Which lines of the records below contain the word "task"? Show each one.

________________________

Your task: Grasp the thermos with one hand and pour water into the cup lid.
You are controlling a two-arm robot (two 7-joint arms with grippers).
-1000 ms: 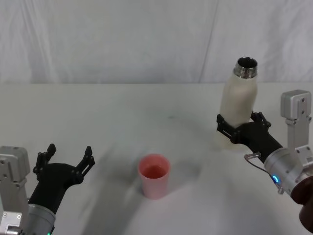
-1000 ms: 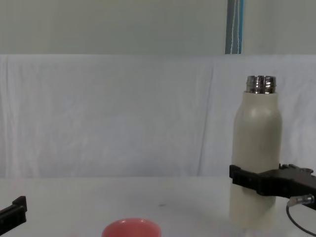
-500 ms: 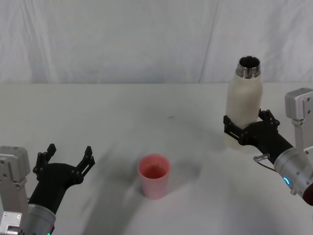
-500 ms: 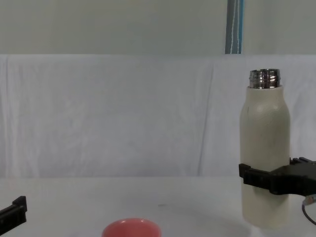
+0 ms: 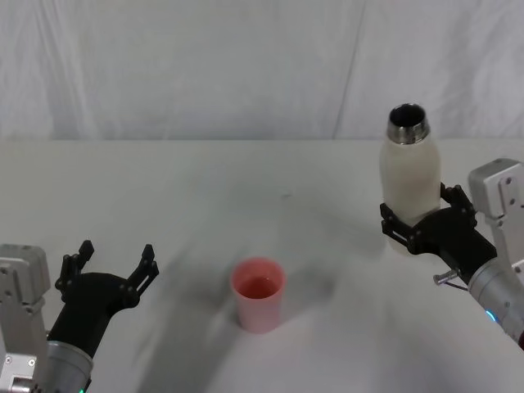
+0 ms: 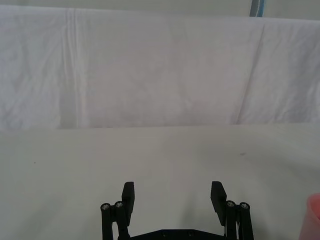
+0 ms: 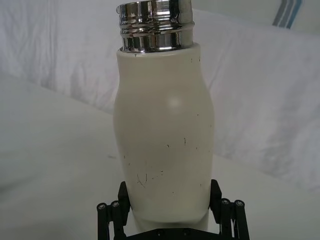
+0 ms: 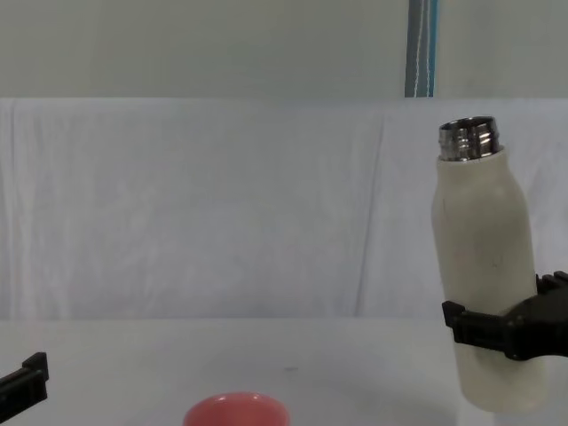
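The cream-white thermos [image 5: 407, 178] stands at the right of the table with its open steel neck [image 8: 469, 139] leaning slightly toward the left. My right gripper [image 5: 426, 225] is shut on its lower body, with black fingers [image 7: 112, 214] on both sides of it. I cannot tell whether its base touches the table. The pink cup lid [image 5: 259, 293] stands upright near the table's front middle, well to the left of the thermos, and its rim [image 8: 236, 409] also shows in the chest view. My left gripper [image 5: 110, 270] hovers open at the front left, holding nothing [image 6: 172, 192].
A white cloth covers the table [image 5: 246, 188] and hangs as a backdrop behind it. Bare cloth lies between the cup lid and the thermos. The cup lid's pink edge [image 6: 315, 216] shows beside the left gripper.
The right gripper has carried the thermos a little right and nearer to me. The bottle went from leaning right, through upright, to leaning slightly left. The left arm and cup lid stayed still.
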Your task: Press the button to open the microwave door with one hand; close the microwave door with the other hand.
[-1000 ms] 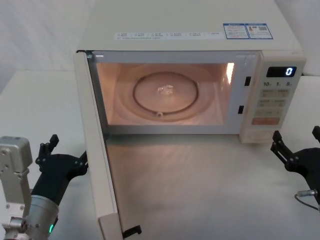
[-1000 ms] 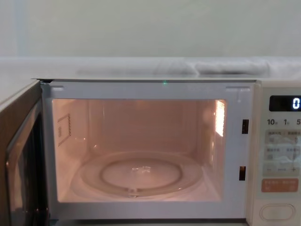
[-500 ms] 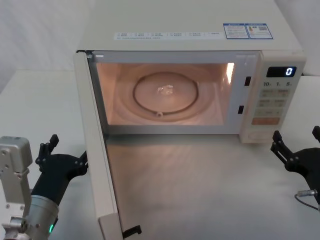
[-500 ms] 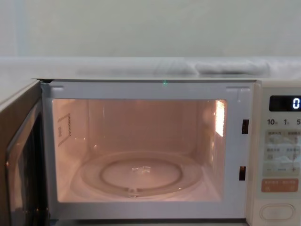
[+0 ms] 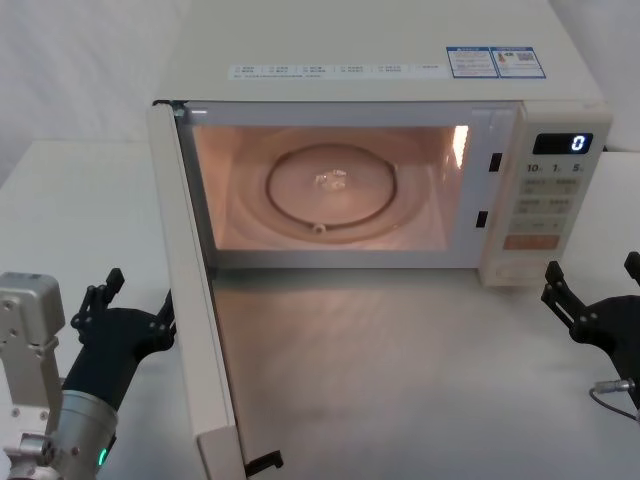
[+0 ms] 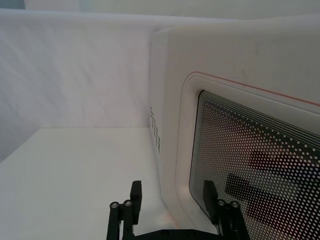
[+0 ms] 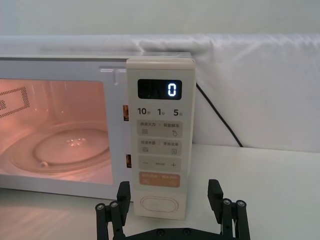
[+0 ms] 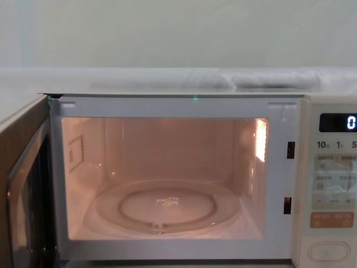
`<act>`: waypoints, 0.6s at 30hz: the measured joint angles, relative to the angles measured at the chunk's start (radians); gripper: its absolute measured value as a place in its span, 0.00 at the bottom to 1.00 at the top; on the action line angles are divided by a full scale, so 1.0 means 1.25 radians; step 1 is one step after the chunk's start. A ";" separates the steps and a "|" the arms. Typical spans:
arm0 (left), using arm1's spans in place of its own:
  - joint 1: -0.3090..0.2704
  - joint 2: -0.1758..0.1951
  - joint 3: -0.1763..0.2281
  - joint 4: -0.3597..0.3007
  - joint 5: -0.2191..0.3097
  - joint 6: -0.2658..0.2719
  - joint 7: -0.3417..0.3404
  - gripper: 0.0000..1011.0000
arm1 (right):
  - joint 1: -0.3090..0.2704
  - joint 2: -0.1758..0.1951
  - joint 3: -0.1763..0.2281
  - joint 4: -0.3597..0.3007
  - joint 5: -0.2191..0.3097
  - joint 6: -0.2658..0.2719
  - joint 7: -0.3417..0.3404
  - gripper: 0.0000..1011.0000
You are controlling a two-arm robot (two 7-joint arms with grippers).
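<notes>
Leftmost, the left gripper (image 5: 133,300) sits low on the table (image 5: 80,200), jaws spread, just outside the outer face of the door (image 5: 195,330); in the left wrist view its fingers (image 6: 135,192) flank the door's (image 6: 240,165) dotted window edge, contact not discernible. Door: swung fully open toward the robot, hinged at the microwave's (image 5: 390,50) left side. Centre: lit cavity with glass turntable (image 5: 330,190) exposed. Right: control panel with display (image 5: 562,143) reading 0; the button (image 7: 159,205), wide and pill-shaped, lies at the panel's bottom, below an orange key (image 7: 160,179). Far right: the right gripper (image 5: 590,290), jaws spread, hangs near the panel's lower corner, facing the button, apart from it.
</notes>
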State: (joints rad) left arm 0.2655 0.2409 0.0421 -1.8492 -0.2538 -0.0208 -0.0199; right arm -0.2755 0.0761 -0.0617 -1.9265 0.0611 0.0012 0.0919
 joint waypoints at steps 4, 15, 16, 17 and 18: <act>0.000 0.000 0.000 0.000 0.000 0.000 0.000 0.68 | 0.000 0.000 0.000 0.000 0.000 0.000 0.000 0.99; 0.000 0.000 0.000 0.000 0.000 0.000 0.000 0.35 | 0.000 0.000 0.000 0.000 0.000 0.000 0.000 0.99; 0.000 0.000 0.000 0.000 0.000 0.000 0.000 0.32 | 0.000 0.000 0.000 0.000 0.000 0.000 0.000 0.99; 0.000 0.000 0.000 0.000 0.000 0.000 0.000 0.27 | 0.000 0.000 0.000 0.000 0.000 0.000 0.000 0.99; 0.000 0.000 0.000 0.000 0.000 0.000 0.000 0.24 | 0.000 0.000 0.000 0.000 0.000 0.000 0.000 0.99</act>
State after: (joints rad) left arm 0.2655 0.2410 0.0421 -1.8492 -0.2538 -0.0208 -0.0198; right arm -0.2755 0.0761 -0.0617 -1.9265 0.0611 0.0012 0.0919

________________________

### Exercise solution
Your task: Grasp the thermos with one hand and pour water into the cup lid.
Your task: Press the button to open the microwave door with one hand; close the microwave door with the other hand.

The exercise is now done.